Cow traffic? Traffic jams and traffic lights in a dairy barn? Sounds silly, and of course it is. Nevertheless, traffic in the barn has to be regulated. The term cow traffic refers to the easy and smooth movement of cows through the barn, to find their natural rhythm of resting and ruminating, drinking, eating and milking.
Cow traffic determines the route and routine for the cow. Well-regulated cow traffic provides for peace and quiet in the barn, 24 hours a day.
Cow traffic starts with enough space for the animals to move around in the barn. A free stall barn built in 1980 does not provide enough room for the modern cow: these sheds have approximately 2.20 meters from cubicle-end to cubicle-end, 2.75 meters behind the feed fence and 2.20 meters between the cubicle rows which also contains a concrete water trough. In modern dairy farming, some 40 years after the free stall barn originated, we know that more space is better for the cow. Where the barn is too ‘tight’, the animals are hindered in their daily routine, especially the low ranking animals in the herd.
By giving the cows more space, the dairy farmer will increase his yield. This sounds contradictory; after all, more space for the animals means fewer cows in the barn. This is however certainly not negative. If a cow performs 5% better due to more space in the barn, the dairy farmer will still achieve the same farm production with 5% fewer cows. As a result the dairy farmer makes better use of agricultural phosphorus legislation (in Europe) and his own labor time.
An important aspect of cow traffic is directing the traffic over the correct available roads and walkways. When using a milking robot, the dairy farmer chooses whether the cows themselves determine the route to the milking robot, or whether they are sent through a series of selection gates: so called free cow traffic or controlled cow traffic. This choice does not apply when using a milking parlor.
In each barn the routes are determined with fencing. This is often quite labor intensive. Fences must be unlocked, changed over and locked again. In the free stall barn of 1980 this would work with gates that were simply hinged on a pin and locked with another pin or chain. It worked … but there are better and more convenient ways of doing so.
A modern gate has smooth-running and adjustable pivot points. The gate will always hang straight. With a smart closure, the farmer opens and closes the gate with one action. A telescopic gate always fits due to its flexible length. A support wheel is used for gates longer than 4 meters. This makes for easy and smooth ‘rolling’. Alternatively an angle brace set is used. Everything to ensure that the gate can be operated with little time and effort.
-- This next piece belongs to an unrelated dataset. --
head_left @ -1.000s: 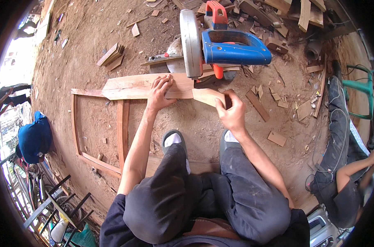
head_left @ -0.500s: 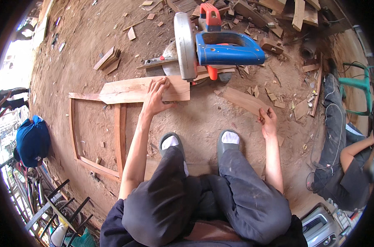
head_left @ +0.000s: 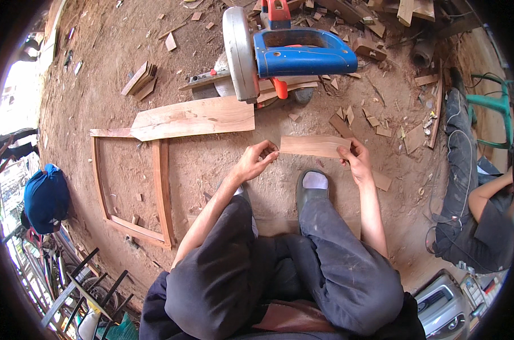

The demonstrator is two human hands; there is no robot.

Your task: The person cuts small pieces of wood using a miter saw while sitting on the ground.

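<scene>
My right hand (head_left: 357, 161) grips a short thin wooden board (head_left: 313, 146) by its right end, above the ground in front of my knees. At the board's left corner, the thumb and fingers of my left hand (head_left: 258, 161) are pinched together; whether they hold the edge or a sliver is too small to tell. A larger board with a pointed left end (head_left: 197, 118) lies across the top of a wooden frame (head_left: 163, 192) on the ground. Beyond it stands a circular saw with a blue handle (head_left: 308, 54), silver guard and red parts.
Wood offcuts (head_left: 139, 80) and scraps are strewn over the dirt ground. On the right sits another person (head_left: 466, 187) beside a green plastic chair (head_left: 492, 107), with a cable near their legs. A blue bag (head_left: 46, 198) and a metal rack (head_left: 78, 294) are at the left.
My left hand has left the larger board and come right to the small board's end. The small board has been lifted and turned level in my right hand.
</scene>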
Even if there is not enough room for a pivoting partition fence, there are other solutions. Often there is plenty of space above. A draw gate moves upwards and is operated easily and ‘weightlessly’ by a counter weight. No turning circle so now cows in the way.
Top of the line is the electrical draw gate, the Autolift, which can be operated remotely by an app. The gate is operated without the dairy farmer having to walk towards the gate. By grouping a number of gates in the app, it is even possible to conveniently operate an entire configuration of gates at the touch of a button. This is how cow traffic of the future is organized.
Every dairy farmer strives for efficient business operations. As the herd grows, there is more labor and it is increasingly important to organize things more conveniently. Automation has become more and more common in the recent years: robotic milking, automatic feeding and even automatic feed pushers. The ‘old cow traffic’ could sometimes cause a traffic jam. With the modern interpretations of cow traffic, all lights are green!